* What the task requires
Wherever the string "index" appears in the records, return the line that holds it.

* Task inputs
»»

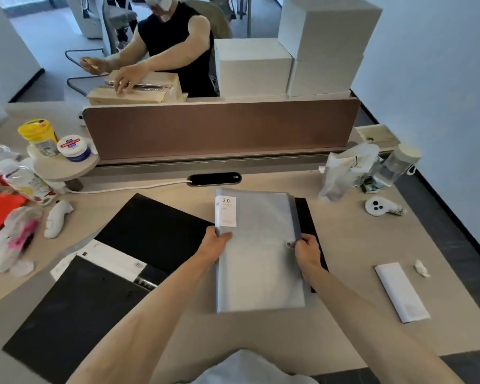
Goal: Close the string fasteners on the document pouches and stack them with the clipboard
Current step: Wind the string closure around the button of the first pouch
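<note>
A grey translucent document pouch (pixel 257 261) lies in the middle of the desk, a white "20" label (pixel 226 212) at its top left. My left hand (pixel 215 242) grips its left edge. My right hand (pixel 308 249) pinches its right flap beside the round button fastener (pixel 288 245). Under the pouch's right side a black pouch or board (pixel 306 217) sticks out. To the left lie a black folder (pixel 153 231), a black clipboard-like board (pixel 67 314) with a metal clip (pixel 146 283), and white papers (pixel 108 256) between them.
A brown divider panel (pixel 219 126) closes off the back of the desk. Bottles, jars and bags (pixel 39 167) crowd the left side. A plastic bag (pixel 344 170), a bottle (pixel 394 164), a white controller (pixel 378 207) and a folded white paper (pixel 401 291) lie at right. A person works behind the divider.
</note>
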Available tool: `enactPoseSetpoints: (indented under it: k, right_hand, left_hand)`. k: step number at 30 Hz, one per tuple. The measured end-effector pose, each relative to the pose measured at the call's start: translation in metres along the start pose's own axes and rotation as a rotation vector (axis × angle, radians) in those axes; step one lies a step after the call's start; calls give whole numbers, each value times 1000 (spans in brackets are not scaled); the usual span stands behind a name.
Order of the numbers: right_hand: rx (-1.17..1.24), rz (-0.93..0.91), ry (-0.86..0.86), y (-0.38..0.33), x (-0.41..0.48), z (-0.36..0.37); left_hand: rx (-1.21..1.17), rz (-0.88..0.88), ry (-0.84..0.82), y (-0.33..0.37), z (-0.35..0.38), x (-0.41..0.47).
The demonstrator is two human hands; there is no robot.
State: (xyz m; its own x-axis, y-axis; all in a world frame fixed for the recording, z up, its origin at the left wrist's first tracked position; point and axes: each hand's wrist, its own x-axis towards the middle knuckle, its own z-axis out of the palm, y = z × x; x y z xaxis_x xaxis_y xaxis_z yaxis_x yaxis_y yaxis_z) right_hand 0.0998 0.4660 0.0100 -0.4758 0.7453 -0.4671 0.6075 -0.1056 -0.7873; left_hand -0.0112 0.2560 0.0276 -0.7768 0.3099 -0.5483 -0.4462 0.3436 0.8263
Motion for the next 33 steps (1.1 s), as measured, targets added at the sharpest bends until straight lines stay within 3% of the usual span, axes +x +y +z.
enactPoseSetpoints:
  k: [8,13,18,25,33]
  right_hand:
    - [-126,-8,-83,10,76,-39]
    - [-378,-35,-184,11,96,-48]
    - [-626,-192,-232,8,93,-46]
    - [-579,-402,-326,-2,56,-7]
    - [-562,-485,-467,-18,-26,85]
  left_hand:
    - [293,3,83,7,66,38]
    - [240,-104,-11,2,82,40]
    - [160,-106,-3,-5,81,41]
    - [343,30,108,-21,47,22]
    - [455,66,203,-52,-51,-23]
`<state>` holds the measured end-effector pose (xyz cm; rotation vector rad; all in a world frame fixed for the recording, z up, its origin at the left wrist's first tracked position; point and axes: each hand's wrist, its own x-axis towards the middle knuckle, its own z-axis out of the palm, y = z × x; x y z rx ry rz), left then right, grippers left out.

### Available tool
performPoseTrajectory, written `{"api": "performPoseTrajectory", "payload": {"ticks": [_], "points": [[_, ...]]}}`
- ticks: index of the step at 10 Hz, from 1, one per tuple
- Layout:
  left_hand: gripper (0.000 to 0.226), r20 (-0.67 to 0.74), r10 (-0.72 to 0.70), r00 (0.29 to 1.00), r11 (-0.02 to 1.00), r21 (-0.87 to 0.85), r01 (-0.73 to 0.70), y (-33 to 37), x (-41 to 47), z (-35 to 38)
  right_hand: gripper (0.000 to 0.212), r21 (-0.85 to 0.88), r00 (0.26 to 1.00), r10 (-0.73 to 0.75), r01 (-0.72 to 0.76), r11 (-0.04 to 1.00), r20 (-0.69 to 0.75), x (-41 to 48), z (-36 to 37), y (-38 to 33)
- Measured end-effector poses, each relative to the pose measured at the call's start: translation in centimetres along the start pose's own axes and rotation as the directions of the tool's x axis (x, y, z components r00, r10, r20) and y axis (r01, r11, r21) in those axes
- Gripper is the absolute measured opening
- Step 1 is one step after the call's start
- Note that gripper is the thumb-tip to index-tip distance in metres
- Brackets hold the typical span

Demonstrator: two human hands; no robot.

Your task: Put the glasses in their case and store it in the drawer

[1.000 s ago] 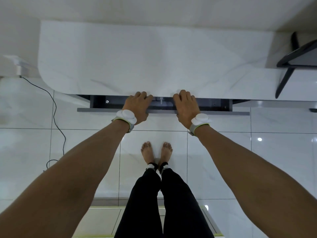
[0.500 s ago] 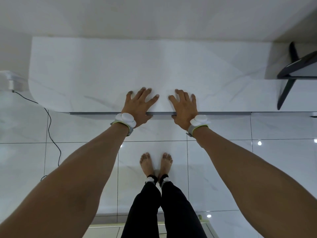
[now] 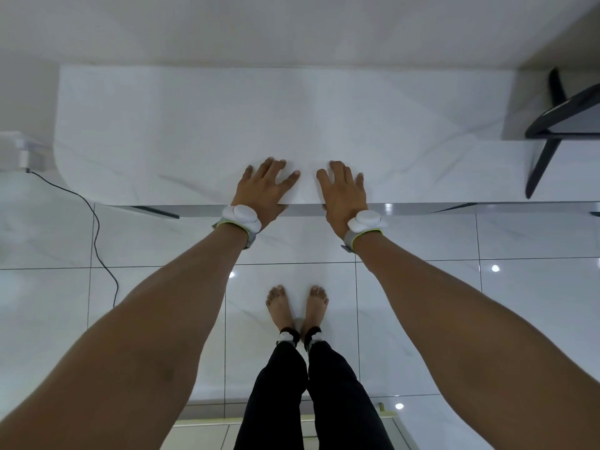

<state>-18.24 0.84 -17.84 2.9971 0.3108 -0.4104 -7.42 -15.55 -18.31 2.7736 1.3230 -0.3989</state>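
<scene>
Head view: left hand [image 3: 263, 190] and right hand [image 3: 343, 192] laid flat, fingers spread, nothing gripped, on white marble top [image 3: 194, 131], near edge. Drawer front [image 3: 305, 209] seen flush beneath. Glasses, case not visible. Risk judged: drawer not fully latched.

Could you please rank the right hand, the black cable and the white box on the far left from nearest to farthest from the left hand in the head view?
1. Right hand: just beside the left hand, flat on the white counter.
2. Black cable: on the floor, off to the left.
3. White box: at the far left edge, where the cable starts.
</scene>
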Motion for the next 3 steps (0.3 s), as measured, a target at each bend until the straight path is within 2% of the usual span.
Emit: {"api": "performPoseTrajectory", "payload": {"ticks": [2, 3], "points": [[0.074, 0.147, -0.070, 0.987, 0.985, -0.147, 0.092, 1.0, 0.0, -3.5, 0.074, 0.025, 0.987, 0.002, -0.006, 1.000, 0.162, 0.4, -3.5, -0.1], [0.064, 0.302, -0.113, 0.947, 0.929, -0.306, 0.209, 1.2, 0.1, -6.3, 0.063, 0.115, 0.944, -0.024, -0.015, 0.993, 0.330, 0.4, -6.5, -0.2]]}}
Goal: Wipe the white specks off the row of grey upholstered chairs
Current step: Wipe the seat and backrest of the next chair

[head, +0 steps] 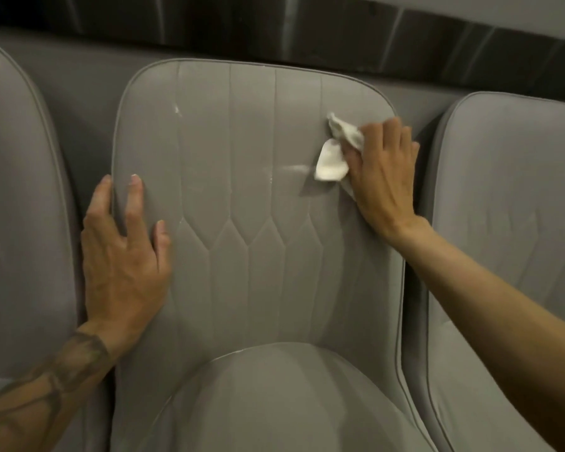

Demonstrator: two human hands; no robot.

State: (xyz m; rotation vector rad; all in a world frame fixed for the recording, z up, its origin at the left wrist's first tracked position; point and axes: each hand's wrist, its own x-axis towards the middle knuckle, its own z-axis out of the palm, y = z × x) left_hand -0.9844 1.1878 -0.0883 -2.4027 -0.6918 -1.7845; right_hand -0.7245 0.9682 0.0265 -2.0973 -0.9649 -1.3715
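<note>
the left chair and right chair are cut off at the frame's sides, and both forearms run out of the bottom corners. the outer fingers of the left hand are hidden past the edge of the middle chair. that hand's grip is wide, with straight fingers pressed flat on the backrest. the right hand covers part of a crumpled white cloth, and its grip seems to pinch the cloth between thumb and forefinger against the backrest's upper right. the upholstery is grey and velvety, with piped edges and stitched vertical channels that meet in diamond shapes. white specks sit at the upper left and a blurred white smear lies just beside the cloth. the rounded seat lies below and a dark glossy band crosses above.
</note>
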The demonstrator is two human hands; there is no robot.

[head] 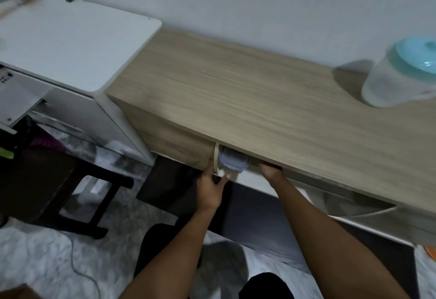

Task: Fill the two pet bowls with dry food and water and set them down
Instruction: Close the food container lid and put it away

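Note:
A clear plastic food container (232, 161) with a blue-rimmed lid pokes out from under the top of the wooden cabinet (236, 91). My left hand (210, 190) grips its near-left lower corner, thumb beside the white panel edge (215, 157). My right hand (270, 170) reaches in just right of the container; its fingers are hidden under the cabinet top. A translucent water pitcher (398, 79) with a teal lid stands on the cabinet top at the far right. No pet bowls are in view.
A white unit (77, 43) adjoins the cabinet on the left. A dark stool (77, 194) stands on the marbled floor at lower left, with a thin cable (77, 268) trailing nearby. A dark mat (254, 223) lies below the cabinet. My knees show at the bottom.

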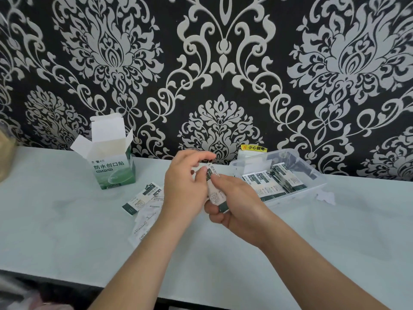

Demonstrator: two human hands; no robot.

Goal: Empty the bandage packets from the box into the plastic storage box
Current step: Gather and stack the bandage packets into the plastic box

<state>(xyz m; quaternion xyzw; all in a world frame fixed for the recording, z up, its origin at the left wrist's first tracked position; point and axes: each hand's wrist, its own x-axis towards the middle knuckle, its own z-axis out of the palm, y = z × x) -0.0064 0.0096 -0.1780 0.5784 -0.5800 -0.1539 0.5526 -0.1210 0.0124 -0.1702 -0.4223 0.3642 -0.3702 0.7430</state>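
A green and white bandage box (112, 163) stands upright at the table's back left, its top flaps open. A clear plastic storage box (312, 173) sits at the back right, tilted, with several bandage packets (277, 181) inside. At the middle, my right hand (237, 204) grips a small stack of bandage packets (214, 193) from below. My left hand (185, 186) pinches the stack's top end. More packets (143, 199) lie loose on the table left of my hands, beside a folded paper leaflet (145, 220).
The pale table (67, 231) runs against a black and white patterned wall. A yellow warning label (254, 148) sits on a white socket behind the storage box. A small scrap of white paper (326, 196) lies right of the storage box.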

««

* Written response
- ticks: index of the step at 10 Hz, from 1, one per tuple
- Note that gripper is the thumb-tip to index-tip distance in metres

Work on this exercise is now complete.